======== Listed records

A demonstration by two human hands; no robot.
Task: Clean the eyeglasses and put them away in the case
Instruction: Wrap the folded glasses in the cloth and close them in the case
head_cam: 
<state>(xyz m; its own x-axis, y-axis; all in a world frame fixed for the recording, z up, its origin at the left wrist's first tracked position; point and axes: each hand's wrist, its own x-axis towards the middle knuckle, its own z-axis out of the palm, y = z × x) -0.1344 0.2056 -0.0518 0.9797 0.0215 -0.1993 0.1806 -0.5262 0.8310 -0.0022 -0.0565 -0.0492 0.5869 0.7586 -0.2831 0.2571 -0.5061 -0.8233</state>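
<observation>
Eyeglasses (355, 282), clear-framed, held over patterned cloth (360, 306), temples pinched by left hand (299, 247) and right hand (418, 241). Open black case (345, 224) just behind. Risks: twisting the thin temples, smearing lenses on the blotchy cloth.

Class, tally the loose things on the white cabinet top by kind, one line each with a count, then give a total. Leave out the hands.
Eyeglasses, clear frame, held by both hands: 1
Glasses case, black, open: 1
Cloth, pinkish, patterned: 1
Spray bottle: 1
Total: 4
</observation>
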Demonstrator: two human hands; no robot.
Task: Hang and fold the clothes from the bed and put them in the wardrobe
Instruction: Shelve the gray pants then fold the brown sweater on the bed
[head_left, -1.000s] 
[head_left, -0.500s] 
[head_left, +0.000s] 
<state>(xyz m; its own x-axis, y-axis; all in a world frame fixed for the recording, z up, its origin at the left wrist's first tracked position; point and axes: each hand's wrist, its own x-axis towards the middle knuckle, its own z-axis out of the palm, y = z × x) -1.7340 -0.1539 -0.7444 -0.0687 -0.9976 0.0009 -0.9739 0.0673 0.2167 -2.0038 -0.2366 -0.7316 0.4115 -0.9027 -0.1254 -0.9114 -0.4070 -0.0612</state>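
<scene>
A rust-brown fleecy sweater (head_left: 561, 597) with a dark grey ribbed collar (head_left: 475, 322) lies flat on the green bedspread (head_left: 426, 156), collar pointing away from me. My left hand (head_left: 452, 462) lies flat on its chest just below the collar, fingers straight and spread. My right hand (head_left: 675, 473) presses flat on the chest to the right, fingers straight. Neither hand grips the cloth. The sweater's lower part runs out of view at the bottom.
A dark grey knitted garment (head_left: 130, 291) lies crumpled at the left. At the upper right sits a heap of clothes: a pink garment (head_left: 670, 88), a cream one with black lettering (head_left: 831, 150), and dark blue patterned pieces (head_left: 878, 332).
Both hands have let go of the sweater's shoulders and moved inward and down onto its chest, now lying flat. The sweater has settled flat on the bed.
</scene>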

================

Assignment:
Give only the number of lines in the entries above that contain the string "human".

Task answer:
2